All lines with the word "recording" must be pulled from the entries below.

(Dataset entries)
= Beginning of Section =

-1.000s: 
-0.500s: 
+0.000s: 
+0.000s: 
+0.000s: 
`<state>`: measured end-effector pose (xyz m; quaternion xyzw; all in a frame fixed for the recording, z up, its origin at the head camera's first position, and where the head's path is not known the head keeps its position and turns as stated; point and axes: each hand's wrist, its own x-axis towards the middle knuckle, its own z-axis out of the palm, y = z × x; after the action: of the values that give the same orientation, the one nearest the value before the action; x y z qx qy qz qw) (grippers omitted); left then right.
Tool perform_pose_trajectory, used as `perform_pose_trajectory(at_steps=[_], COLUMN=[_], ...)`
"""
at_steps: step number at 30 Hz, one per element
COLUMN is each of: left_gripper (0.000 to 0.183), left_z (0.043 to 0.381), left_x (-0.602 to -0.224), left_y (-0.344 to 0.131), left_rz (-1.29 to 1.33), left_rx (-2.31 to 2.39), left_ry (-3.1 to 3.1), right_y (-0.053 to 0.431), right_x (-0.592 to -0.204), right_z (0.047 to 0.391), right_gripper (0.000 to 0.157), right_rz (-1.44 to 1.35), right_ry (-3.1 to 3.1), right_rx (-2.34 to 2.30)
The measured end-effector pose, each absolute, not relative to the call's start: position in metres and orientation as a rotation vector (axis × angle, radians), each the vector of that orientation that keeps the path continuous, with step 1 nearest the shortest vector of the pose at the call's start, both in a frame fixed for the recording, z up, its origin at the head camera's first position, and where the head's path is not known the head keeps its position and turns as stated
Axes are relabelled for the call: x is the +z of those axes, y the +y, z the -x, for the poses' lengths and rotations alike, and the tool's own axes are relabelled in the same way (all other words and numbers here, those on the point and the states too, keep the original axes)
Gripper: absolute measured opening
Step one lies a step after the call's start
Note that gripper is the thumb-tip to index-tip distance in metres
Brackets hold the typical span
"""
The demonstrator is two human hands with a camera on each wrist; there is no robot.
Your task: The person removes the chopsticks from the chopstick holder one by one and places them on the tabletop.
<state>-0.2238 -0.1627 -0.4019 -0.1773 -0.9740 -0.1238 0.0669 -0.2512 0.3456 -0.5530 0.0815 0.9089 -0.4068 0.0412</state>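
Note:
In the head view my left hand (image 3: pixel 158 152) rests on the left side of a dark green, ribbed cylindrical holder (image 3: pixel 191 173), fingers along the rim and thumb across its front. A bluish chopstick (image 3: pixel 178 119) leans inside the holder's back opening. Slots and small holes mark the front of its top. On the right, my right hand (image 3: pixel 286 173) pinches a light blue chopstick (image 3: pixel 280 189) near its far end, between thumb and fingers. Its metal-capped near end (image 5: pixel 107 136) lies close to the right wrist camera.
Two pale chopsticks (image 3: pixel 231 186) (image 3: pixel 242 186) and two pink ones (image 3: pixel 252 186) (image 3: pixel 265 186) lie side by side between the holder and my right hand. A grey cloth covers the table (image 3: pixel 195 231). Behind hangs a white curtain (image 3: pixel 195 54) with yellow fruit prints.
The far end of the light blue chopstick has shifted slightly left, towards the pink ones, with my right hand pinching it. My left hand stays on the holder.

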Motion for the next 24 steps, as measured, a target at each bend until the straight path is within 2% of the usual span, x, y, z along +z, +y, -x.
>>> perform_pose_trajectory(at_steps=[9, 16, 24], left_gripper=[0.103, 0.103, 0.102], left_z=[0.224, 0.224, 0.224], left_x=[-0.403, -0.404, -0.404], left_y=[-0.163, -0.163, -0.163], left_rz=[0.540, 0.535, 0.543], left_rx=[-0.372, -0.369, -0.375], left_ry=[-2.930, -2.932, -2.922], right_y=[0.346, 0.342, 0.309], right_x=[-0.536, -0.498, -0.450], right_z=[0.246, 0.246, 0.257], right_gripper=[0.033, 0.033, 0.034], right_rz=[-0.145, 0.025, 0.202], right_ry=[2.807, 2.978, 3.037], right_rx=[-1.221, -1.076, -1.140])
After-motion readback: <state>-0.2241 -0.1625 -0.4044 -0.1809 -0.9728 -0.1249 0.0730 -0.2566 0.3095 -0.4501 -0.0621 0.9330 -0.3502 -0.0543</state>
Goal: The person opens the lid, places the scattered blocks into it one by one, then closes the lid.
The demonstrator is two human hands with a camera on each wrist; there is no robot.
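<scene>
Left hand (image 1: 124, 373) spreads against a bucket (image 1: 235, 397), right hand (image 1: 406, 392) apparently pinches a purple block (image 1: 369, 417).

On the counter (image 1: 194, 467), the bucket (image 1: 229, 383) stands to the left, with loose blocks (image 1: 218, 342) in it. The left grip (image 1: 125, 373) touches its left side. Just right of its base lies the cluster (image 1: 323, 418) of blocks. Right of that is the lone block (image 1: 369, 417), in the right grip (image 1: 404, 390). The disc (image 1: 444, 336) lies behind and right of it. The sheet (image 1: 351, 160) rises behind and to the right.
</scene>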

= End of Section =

### Written answer
`<state>`: measured end-effector pose (xyz m; quaternion xyzw; all in a frame fixed for the recording, z up, its origin at the head camera's first position, and where the head's path is not known the head keeps its position and turns as stated; point and axes: each hand's wrist, its own x-axis towards the middle knuckle, its own z-axis out of the palm, y = z × x; after the action: of the values that give the same orientation, the one nearest the value before the action; x y z qx qy qz qw) (grippers omitted); left then right.
The measured end-effector pose, each absolute, not relative to the call's start: position in metres and orientation as a rotation vector (axis × angle, radians), each the vector of that orientation that keeps the path continuous, with step 1 nearest the shortest vector of the pose at the call's start, both in a frame fixed for the recording, z up, its origin at the head camera's first position, and where the head's path is not known the head keeps its position and turns as stated

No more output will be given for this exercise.